WHAT IS NEEDED:
Which lines in the listing below contain "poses"? Copy each of them.

ENTRIES SUPPLIED:
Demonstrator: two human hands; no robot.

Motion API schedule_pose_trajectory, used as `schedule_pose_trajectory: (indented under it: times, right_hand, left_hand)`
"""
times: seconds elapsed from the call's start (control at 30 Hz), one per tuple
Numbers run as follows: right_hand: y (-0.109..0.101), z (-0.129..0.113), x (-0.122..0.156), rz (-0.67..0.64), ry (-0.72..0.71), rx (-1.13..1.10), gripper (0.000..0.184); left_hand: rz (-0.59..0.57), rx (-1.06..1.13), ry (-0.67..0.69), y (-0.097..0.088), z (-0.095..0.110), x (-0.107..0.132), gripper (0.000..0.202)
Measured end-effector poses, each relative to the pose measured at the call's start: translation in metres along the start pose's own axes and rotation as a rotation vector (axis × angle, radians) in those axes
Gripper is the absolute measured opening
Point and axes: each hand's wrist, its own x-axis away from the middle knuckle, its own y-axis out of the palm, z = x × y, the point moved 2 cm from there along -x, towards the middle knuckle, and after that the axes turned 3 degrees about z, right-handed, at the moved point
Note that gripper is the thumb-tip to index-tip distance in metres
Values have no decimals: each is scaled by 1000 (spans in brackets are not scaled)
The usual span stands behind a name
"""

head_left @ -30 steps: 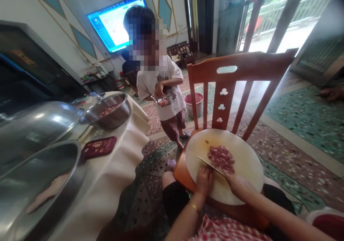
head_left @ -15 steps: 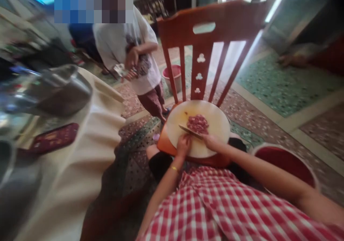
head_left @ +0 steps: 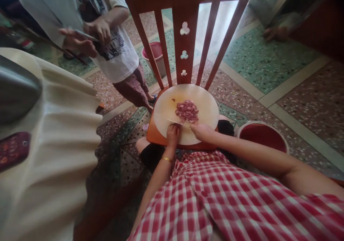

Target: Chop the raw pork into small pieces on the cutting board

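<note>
My right hand (head_left: 203,132) is closed round the handle of a knife (head_left: 178,122), whose blade points left, thin and nearly edge-on. Close behind the blade, my left hand (head_left: 172,134) rests on the board with its fingers curled; whatever lies under the fingertips is hidden. The round, pale cutting board (head_left: 164,108) sits on the seat of a wooden chair (head_left: 155,135). A heap of chopped red meat (head_left: 187,110) lies just beyond the blade, and a small dark scrap is near the board's far left.
A red-lined bucket (head_left: 263,138) stands at the right, another bucket (head_left: 156,56) behind the chair. At the left is a cloth-covered table (head_left: 53,144) with a metal vessel (head_left: 17,88) and dark red tray (head_left: 14,150). A person (head_left: 118,54) in a white shirt stands beyond it.
The view has tipped down and shifted, so the surroundings sit differently. The knife blade, seen broader before, now shows nearly edge-on. Both hands stay at the board.
</note>
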Motion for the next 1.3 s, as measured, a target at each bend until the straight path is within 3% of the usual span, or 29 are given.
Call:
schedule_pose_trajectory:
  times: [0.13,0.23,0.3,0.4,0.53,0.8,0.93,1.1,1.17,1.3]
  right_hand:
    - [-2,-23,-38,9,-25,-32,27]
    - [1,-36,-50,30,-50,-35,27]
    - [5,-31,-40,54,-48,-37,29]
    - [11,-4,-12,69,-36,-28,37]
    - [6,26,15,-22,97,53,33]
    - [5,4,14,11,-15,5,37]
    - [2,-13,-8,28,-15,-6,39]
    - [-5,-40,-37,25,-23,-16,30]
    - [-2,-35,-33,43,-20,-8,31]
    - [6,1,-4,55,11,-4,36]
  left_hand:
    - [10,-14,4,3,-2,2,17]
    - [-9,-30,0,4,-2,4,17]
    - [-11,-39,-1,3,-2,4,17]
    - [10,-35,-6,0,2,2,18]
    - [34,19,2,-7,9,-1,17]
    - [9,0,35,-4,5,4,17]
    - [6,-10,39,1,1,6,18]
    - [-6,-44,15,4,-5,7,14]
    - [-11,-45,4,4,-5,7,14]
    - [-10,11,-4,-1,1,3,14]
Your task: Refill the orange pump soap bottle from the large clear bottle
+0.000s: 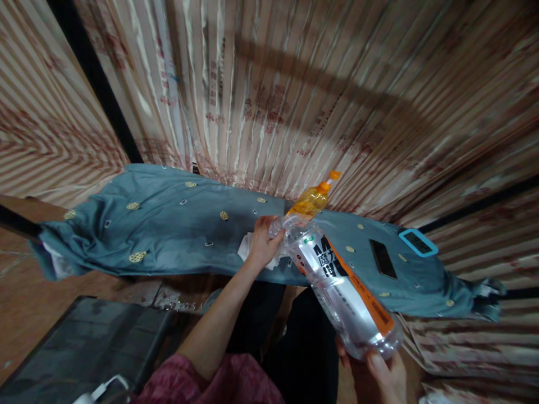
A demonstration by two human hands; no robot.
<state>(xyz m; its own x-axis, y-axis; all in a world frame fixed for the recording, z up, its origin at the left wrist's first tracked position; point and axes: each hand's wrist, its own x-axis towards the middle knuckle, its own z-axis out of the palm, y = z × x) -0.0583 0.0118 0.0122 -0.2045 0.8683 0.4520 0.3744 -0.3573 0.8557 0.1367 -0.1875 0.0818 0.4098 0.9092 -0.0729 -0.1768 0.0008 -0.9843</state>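
Observation:
A large clear plastic bottle with a silver and orange label slants across the space in front of me, its neck up and to the left. My left hand is closed round the neck end. Under the lower end, my right hand grips the base with the thumb on top. Just behind the neck stands a pump bottle of yellow-orange liquid with an orange pump head; its lower part is hidden. White tissue or cloth lies on the table beneath my left hand.
The narrow table wears a blue-grey cloth with yellow pineapple prints. To the right lie a dark phone and a blue-framed device. A dark box sits at lower left, a white cable on it. Striped curtains hang behind.

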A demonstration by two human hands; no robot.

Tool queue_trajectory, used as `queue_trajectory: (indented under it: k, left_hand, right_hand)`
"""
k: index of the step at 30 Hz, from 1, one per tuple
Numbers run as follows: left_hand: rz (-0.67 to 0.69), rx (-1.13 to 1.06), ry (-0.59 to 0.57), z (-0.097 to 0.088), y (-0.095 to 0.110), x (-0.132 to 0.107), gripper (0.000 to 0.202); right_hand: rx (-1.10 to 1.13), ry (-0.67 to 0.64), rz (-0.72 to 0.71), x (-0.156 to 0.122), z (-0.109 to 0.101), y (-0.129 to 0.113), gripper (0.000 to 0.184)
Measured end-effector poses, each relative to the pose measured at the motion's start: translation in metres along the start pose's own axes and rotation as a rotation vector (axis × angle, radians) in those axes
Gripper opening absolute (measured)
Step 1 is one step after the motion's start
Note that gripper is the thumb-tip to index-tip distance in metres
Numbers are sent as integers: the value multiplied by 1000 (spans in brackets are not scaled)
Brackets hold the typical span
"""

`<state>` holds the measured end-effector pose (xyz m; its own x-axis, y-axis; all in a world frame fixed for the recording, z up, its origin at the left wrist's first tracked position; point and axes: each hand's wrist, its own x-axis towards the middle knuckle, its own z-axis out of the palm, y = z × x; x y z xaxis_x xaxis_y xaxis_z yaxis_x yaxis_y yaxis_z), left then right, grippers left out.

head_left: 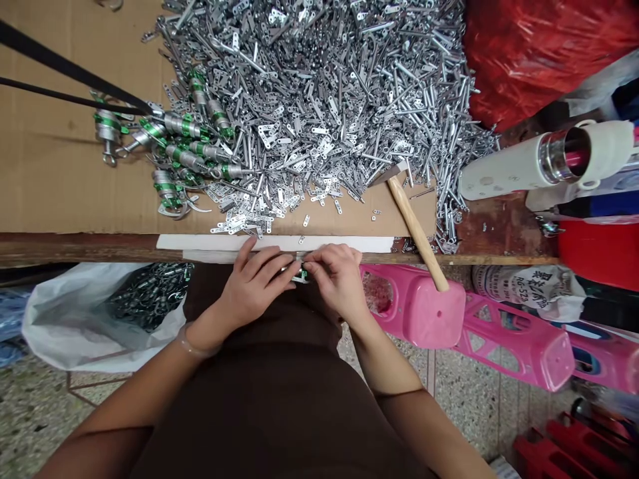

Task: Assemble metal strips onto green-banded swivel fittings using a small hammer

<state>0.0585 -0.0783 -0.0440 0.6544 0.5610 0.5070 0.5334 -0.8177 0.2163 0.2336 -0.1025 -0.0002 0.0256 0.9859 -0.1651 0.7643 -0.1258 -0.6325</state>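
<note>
At the table's front edge, both my hands meet over a small green and silver metal piece [301,273]. My left hand [255,283] has its thumb and fingertips closed on the piece's left side. My right hand [338,274] pinches its right end between thumb and fingers. Most of the piece is hidden by my fingers, so its exact kind cannot be made out. Just beyond my hands, a white strip [224,242] runs along the edge, with a small flat metal plate [302,239] lying on it.
A large heap of loose metal parts [319,100] covers the cardboard [60,193]. Several green and silver assemblies [184,156] lie left. A hammer [419,229] overhangs the edge; a white bottle [504,166] lies right. Below are a filled white bag [64,319] and pink stools [434,313].
</note>
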Motion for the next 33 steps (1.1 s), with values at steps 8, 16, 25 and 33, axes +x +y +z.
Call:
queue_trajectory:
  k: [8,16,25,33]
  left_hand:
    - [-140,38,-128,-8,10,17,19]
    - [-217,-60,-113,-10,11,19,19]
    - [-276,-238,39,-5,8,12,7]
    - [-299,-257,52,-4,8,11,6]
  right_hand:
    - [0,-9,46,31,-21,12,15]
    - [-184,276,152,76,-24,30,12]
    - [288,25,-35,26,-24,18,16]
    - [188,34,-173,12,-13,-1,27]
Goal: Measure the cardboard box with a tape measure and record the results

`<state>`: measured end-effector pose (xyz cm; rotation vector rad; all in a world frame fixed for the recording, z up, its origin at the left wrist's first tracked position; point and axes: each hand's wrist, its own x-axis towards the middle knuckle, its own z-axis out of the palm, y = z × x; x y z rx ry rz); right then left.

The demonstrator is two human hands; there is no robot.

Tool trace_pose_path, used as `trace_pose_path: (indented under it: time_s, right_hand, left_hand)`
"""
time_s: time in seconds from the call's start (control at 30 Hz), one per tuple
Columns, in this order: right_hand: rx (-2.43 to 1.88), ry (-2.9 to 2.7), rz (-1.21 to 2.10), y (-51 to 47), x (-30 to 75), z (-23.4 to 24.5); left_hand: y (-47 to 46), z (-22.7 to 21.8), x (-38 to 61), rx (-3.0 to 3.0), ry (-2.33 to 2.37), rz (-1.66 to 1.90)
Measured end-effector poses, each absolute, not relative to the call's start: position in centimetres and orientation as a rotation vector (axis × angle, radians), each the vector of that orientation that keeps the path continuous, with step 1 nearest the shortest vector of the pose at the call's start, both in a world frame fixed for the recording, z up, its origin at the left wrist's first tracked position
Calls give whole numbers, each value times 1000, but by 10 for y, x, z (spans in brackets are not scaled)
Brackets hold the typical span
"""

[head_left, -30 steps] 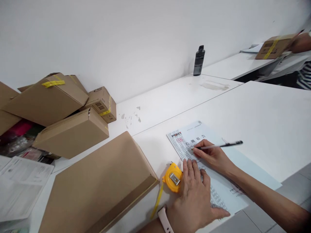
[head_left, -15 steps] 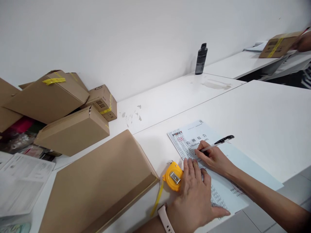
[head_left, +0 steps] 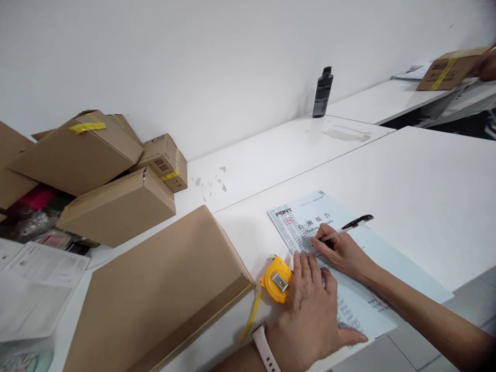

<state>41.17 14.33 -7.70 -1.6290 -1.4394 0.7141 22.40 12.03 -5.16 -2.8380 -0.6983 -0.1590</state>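
My right hand (head_left: 343, 253) is closed around a black-and-clear pen (head_left: 351, 225), its tip hidden near the page. Under it lies a pale blue printed report (head_left: 382, 253) headed "Testing Report". My left hand (head_left: 313, 310) rests flat on the report's lower left part, fingers stretched and thumb spread, with a pink watch band at the wrist. Beside its fingers sits a yellow tape measure (head_left: 276, 289) with a metal clip and a yellow strap. A large brown cardboard box (head_left: 163, 284) lies to the left of the tape measure.
Several cardboard boxes (head_left: 120, 206) are piled at the left against the wall, near printed papers (head_left: 39, 289). A dark water bottle (head_left: 323, 93) stands at the back. Far right, another person's hand (head_left: 487, 66) touches a taped box (head_left: 445, 72).
My hands, the pen and the report hold nearly the same positions. The view has shifted slightly.
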Motion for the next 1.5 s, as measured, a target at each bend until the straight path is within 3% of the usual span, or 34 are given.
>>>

SOLUTION FOR THIS TASK:
Measured end-effector poses, each relative to the pose measured at the call's start: translation in metres along the start pose's own axes and rotation as a rotation vector (axis × angle, radians) in those axes
Measured end-effector poses, each relative to the pose measured at the motion's start: translation in metres along the start pose's own axes and rotation as a rotation vector (axis × angle, radians) in those axes
Measured end-effector poses, each absolute, not relative to the call's start: position in centimetres and orientation as a rotation vector (axis × angle, radians), each the vector of that orientation that keeps the path continuous, with step 1 nearest the shortest vector of the pose at the call's start, both in a world frame fixed for the recording, z up, its origin at the left wrist's first tracked position

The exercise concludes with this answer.